Significado dos símbolos e cores:
– As 5 quinas simbolizam os 5 reis mouros que D. Afonso Henriques venceu na batalha de Ourique.
– Os pontos dentro das quinas representam as 5 chagas de Cristo. Diz-se que na batalha de Ourique, Jesus Cristo crucificado apareceu a D. Afonso Henriques, e disse: “Com este sinal, vencerás!”. Contando as chagas e duplicando as chagas da quina do meio, perfaz-se a soma de 30, representando os 30 dinheiros que Judas recebeu por ter traído Cristo.
– Os 7 castelos simbolizam as localidades fortificadas que D. Afonso Henriques conquistou aos Mouros.
–
A esfera armilar simboliza o mundo que os navegadores portugueses descobriram nos séculos XV e XVI e os povos com quem trocaram ideias e comércio.
– O verde simboliza a esperança.
– O vermelho simboliza a coragem e o sangue dos Portugueses mortos em combate.
[1763]
POINTBLOG.COM / SIXHAT
Regressando à blogosfera francesa, queria deixar aqui referência a um “blogue” muito bom, o Pointblog.com, de que alguns dos autores acabam de lançar o primeiro livro em francês consagrado ao fenómeno dos “blogues, o “Blog Story” (já à venda via internet, devendo ser progressivamente disponibilizado em livrarias em França e países francófonos).
Trata-se de um livro que “visa principalmente explicar porque é que os “blogues” representam um importante fenómeno, quer do ponto de vista social, quer político e técnico.” É complementado com uma selecção de “100 “blogues” que contam”, franceses e estrangeiros, mostrando uma parte da diversidade deste mundo.
Entretanto, em Portugal, o Sixhat Agridoce, de David Rodrigues, vai “um pouco à frente” de (quase) todos nós e acaba de completar (já!) o 2º aniversário de actividade. Parabéns! Força para mais um ano…
Há 1 ano no Memória Virtual – Agradecimentos sem fronteiras
[1762]
HOMENAGENS A VASCO DA GAMA
Duas das homenagens ao navegador, que perduram até hoje, tendo comemorado o seu centenário em 1998, são o Aquário Vasco da Gama, em Lisboa e o Clube de Regatas Vasco da Gama, do Brasil (clube dos descendentes lusos no Rio de Janeiro).

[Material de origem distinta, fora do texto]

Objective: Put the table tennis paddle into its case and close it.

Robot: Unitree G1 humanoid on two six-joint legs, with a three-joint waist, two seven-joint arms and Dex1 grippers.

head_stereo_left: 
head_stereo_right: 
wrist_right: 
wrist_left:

O Aquário Vasco da Gama nasceu graças à paixão de D. Carlos I pelo mar, que tinha por objectivo a divulgação da fauna aquática. Conforme noticiava o Diário de Notícias de 22 de Maio de 1898: “A direcção do Aquário Vasco da Gama, em Algés, resolveu franqueal-o ao publico ainda hoje, apesar de não estar concluido. A visita será do meio dia às 6 da tarde. O aquário fecha amanhã, e depois de completamente concluida a sua installação, ficará então aberto diariamente ao publico“.
O Clube de Regatas Vasco da Gama constitui-se numa das maiores marcas da colonização portuguesa no Brasil. O clube nasceu para o remo, a grande paixão no final do século XIX. O primeiro título (estadual) no remo surgiria em 1905. O futebol apenas teria início no clube em 1915, na sequência da fusão de três clubes da colónia portuguesa: o Lusitano Futebol Clube, o Centro Esportivo Português e o Lusitânia Esporte Clube. Até então praticado por jovens de classe média, o Vasco levantaria grande polémica, ao apresentar uma equipa de negros e mulatos; tornar-se-ia num clube popular, ganhando a simpatia das camadas mais pobres da sociedade.
[1761]
"URGÊNCIAS"
É o nome de um novo “blogue”, tendo por mote sete peças curtas contemporâneas, com textos de Filipe Homem Fonseca, Luís Filipe Borges, Nuno Artur Silva, Nuno Costa Santos, Pedro Mexia, Susana Romana e Tiago Rodrigues.